■ろう者教育
日本での聾者への教育方法は、2通り行われています。
口話法(発音法)
音を感じる事のできないろう者は口の動きから相手の言葉を読み取ります。
また、自身の言葉を伝えるために発音を練習し、話せるようにするのです。
少しでも聴力のある者(難聴者)には口話法は効果があるのですが、
全く聴こえない聾者には発音を理解することがとても難しいものです。
手話法
指や手の動作、顔の表情から言葉として相手に伝える手話を用いて話す方法です。
口話法と併用して用いることで、聴覚障害を持っていても幼稚園生や
小学生のうちに言語を表現できる範囲がより一層広がりました。
■手話の歴史から見る教育問題
日本の歴史上初となった聾唖学校では、手話法での教育を行っていましたが、
国際聾唖教育会議ではすでに言語を統一化するために手話法ではなく口話法での教育を促していました。
日本はその方針を取り入れ、聾唖学校で手話を教えることは行わず口話法での教育がなされました。
学校で手話を学ぶことはなくても聾者の集まる場では、
すでに手話を利用していた聾者から引き継がれ利用されていたのです。
1990年代に入ると、社会に認められ始めた手話法での教育を行う学校が増えて行きました。
現在の日本の聾唖学校では、手話法・口話法どちらかの教育に力をおいているのですが、
規制されているわけではなくどちらも利用されています。
■手話の種類
日本で使われている手話には種類があります。
日本語対応手話が主流となっていますが、日本手話が用いられるようになったことで、
自分の思っていることや言いたいことをスムーズに伝える機会が増えました。
■日本手話
独自の文法から作成された手話で、主語→述語の順のように、日本語の文法とは異なっています。

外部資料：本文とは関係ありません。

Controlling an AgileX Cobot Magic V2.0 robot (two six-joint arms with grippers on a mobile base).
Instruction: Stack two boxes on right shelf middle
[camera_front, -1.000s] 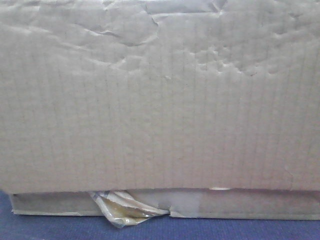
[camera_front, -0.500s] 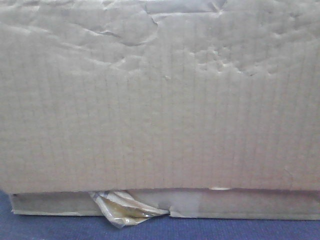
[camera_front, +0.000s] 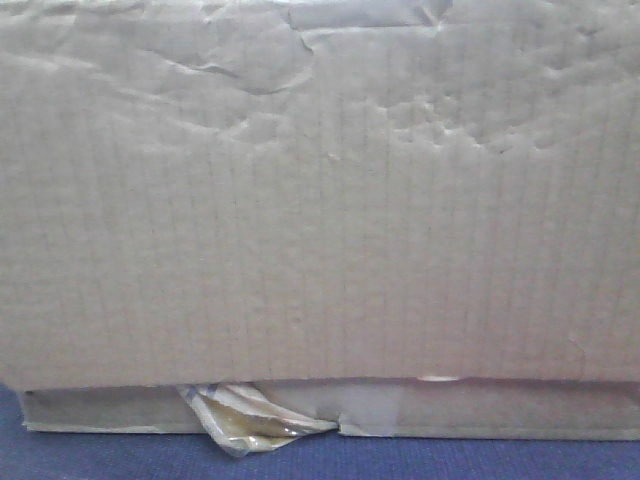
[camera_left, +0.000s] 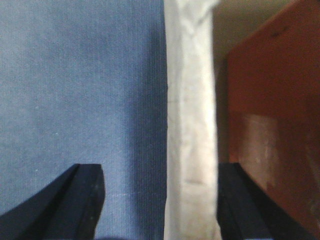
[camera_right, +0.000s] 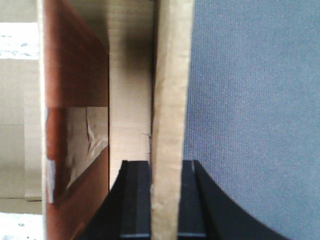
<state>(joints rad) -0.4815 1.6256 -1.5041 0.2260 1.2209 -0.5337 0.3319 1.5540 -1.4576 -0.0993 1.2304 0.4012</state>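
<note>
Your left gripper (camera_left: 160, 175) stands spread astride a pale cardboard box wall (camera_left: 190, 125); your right gripper (camera_right: 162, 170) pinches a tan cardboard wall (camera_right: 167, 100). Ahead, the tall wrinkled brown cardboard box (camera_front: 320, 200) sits on the flatter taped cardboard box (camera_front: 500, 408), on blue carpet (camera_front: 100, 455).

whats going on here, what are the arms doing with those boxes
In the front view a tall dented brown cardboard box sits on a flatter cardboard box with torn yellowish tape, on blue carpet. The right pincer is clamped on an upright cardboard wall; the left pincer straddles another cardboard wall edge, jaws apart. Which box these walls belong to cannot be told.
</note>
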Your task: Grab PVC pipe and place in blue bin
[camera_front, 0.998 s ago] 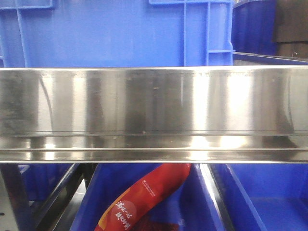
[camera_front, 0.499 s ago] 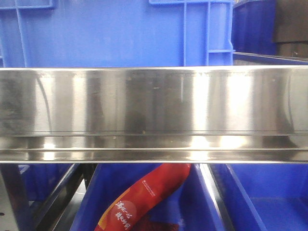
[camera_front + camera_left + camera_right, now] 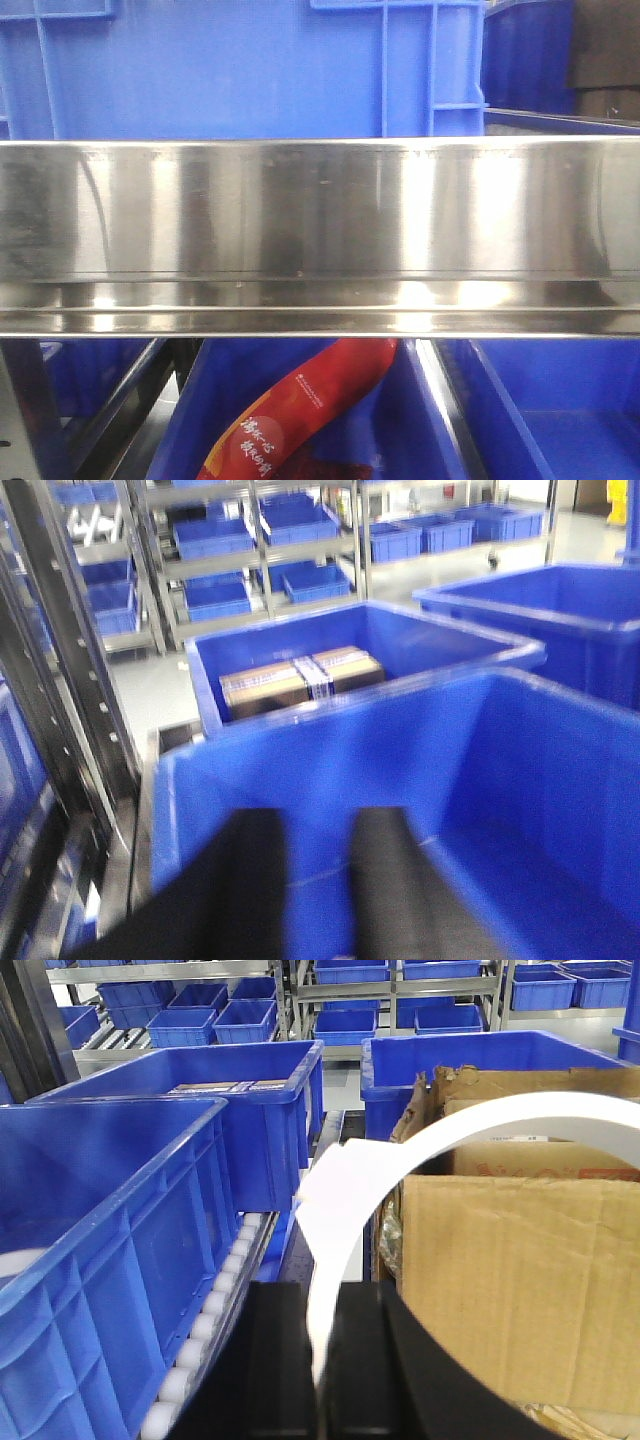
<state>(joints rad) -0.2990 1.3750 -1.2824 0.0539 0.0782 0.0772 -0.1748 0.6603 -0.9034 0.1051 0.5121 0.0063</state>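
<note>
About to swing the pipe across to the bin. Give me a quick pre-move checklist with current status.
1. Right hand grip on PVC pipe: ok, pipe sits clamped in it.
2. Blue bin open and in view: ok, left of the right hand.
3. Pipe above bin: not ok, it curves right, toward the cardboard box.
4. Left hand free: ok, open, holding nothing.
5. Front view of arms: cannot tell, steel shelf beam fills it.

steel rail (image 3: 320,215), red packet (image 3: 300,405), cardboard box (image 3: 520,1280)
</note>
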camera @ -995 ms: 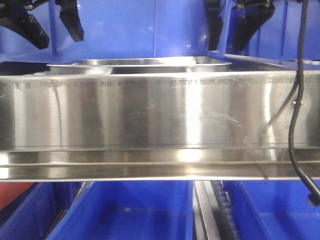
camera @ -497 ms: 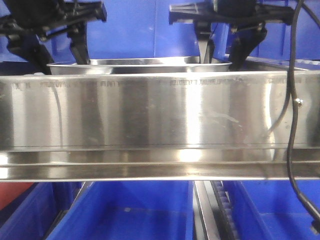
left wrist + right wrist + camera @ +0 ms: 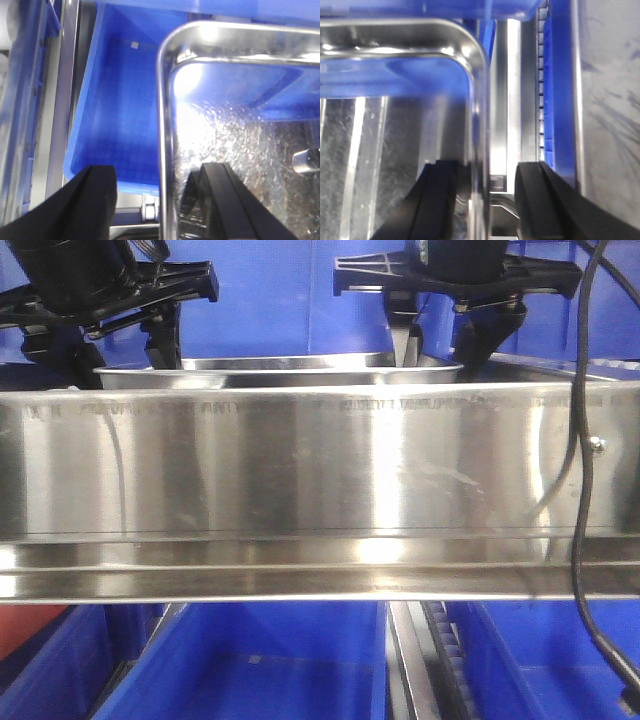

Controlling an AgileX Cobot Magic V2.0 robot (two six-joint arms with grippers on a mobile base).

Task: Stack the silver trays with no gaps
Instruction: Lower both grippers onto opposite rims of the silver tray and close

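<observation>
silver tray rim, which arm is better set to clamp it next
Left, marginally. The left gripper is open with the silver tray rim running midway between its fingers, one inside, one outside. The right gripper also straddles the rim, but its inner finger crowds it.

A long brushed-steel rail spans the middle of the front view. A screw sits near its right end, and a black cable hangs down the right side. Blue bins line the bottom edge with a toothed metal track between them, and something red shows at lower left.
</observation>
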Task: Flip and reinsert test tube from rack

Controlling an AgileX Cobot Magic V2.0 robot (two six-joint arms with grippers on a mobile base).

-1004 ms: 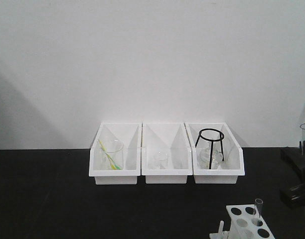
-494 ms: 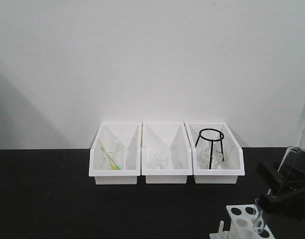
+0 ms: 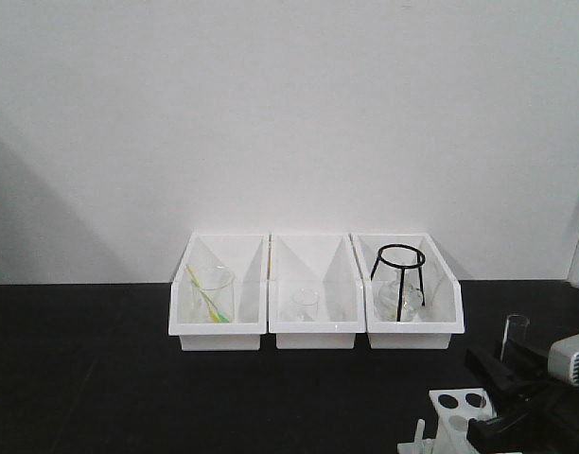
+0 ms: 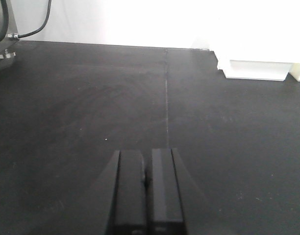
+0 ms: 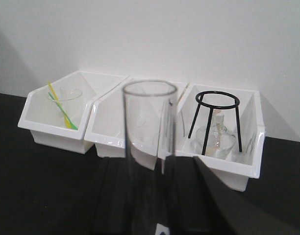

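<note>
One test tube is in hand: the right gripper clamps it between its two dark fingers, one on each side of the glass, so the tool is closed on the tube rather than spread wide. The tube is held upright with its round open rim on top, which suits a straight downward entry into a hole. It stands near the front right corner of the counter, just above and behind the rack, whose white top plate shows round holes at the front edge. The tube's lower end is hidden behind the gripper, so whether it has entered a hole cannot be told. Judged from this pose, the step in hand is the reinsertion. The left gripper hangs low over bare counter with its jaws pressed together and nothing between them, well apart from the rack, which keeps it clear of the working arm. Three white bins sit in a row along the back edge against the wall, holding beakers and a black tripod. The tube is slim, clear and colourless, with straight walls and a slightly thickened rim, and it appears empty.
</note>
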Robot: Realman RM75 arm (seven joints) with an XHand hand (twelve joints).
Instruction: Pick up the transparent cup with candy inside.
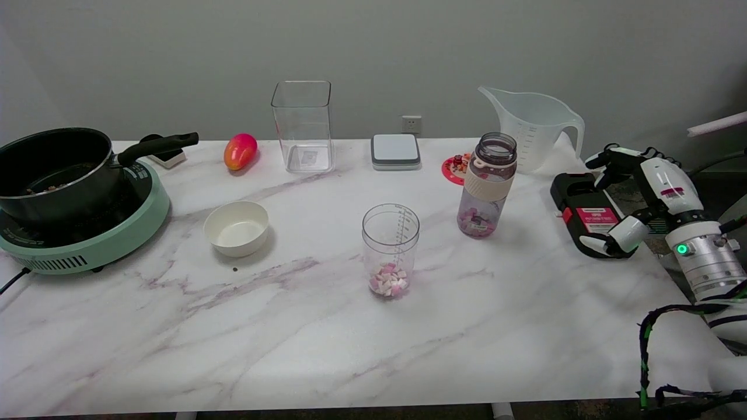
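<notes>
Standing upright near the middle of the table (pixel 525 326), the transparent cup (pixel 390 249) with candy (pixel 388 280) at its bottom, well apart from the right hand (pixel 633 201). Hovering at the table's right edge, fingers (pixel 607 160) spread and holding nothing. Risking, on the reach, knocking the bottle (pixel 487 184) between them, or tipping the light cup with a sideways push.

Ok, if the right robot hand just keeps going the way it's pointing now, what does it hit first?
Probably the black-and-red device at the table's right edge: the right robot hand is open, its fingers spread toward the device. Whether they already touch is unclear. The candy cup lies farther left.
</notes>
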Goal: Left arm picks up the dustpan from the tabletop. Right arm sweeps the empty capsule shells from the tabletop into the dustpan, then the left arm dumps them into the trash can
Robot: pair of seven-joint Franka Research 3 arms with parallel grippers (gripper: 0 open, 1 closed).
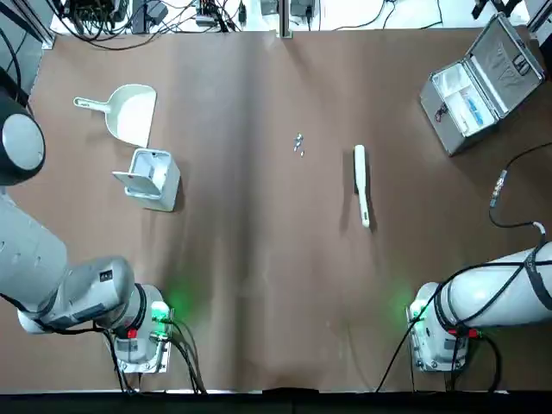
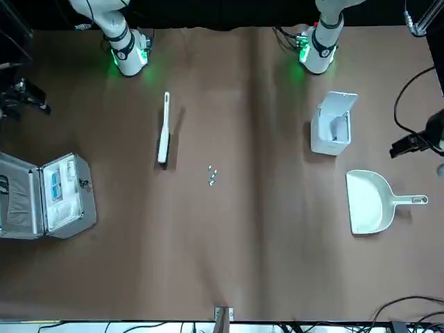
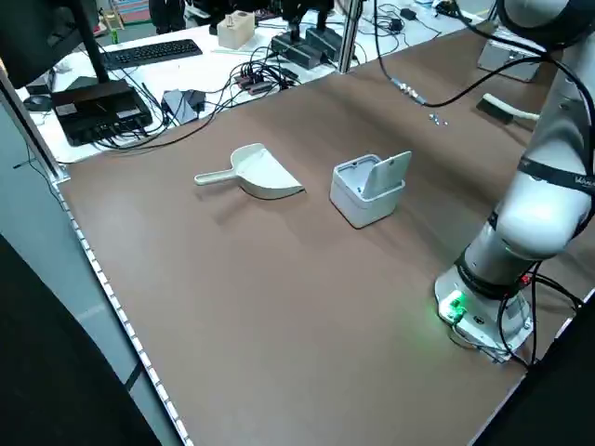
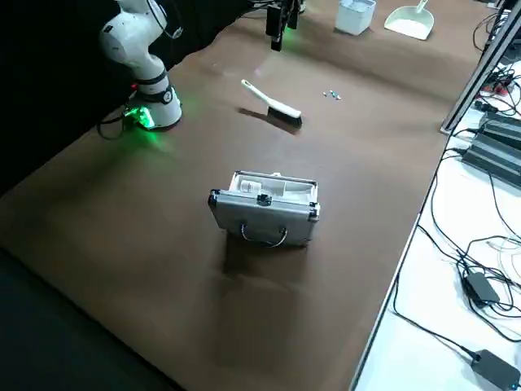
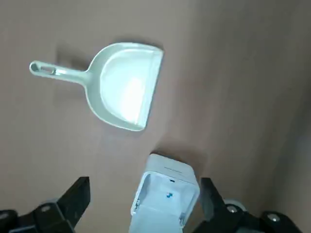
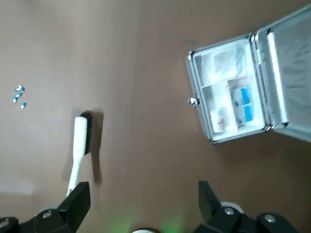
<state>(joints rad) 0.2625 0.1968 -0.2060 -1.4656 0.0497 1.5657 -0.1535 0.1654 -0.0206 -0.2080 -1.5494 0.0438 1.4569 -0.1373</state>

日本語としての言語ではなく独自なものであり、聾学校の経験者は主に日本手話を使用しています。
■日本語対応手話
日本語と、文法が同じであり、この手話は言語ではないという反発もあるようです。
しかし、現在多くの教育現場で使用されており、
手話ニュースやテレビドラマでの手話というものは日本語対応手話がほとんどです。
これは先天的なろう者だけではなく、中途難聴者や中途ろう者、健聴者にとって、
日本語の文法をそのまま並べた日本語対応手話は容易に使うことができるのです。
■外国手話
もちろん外国での手話も存在していますが、日本の手話歴史とはまた違ったものです。
日本語と英語という言語が違うように、手話にも各々の国の手話が使われています。
■フランス手話
世界で始めての聾唖学校を設立したド・レペー神父が、作成した手話を基に
現在のフランス手話となっています。
■アメリカ手話ASL(American Sign Language)
アメリカの手話は独自のサインで使われていましたが、フランスで作られた手話から発展していきました。
世界で共通手話といわれることもあります。
英語と同様に世界に広く知れ渡っていますが、
アメリカ手話が共通ということはおかしいという反論も出ています。
■イギリス手話BSL(British Sign Language)
イギリスとアメリカでは、英語という言語は共通なのですが、
イギリス手話は、フランスから渡ってきたアメリカ手話とは異なるものです。
しかし、このイギリス手話も世界では主に使用されていて、共通と考えられているのです。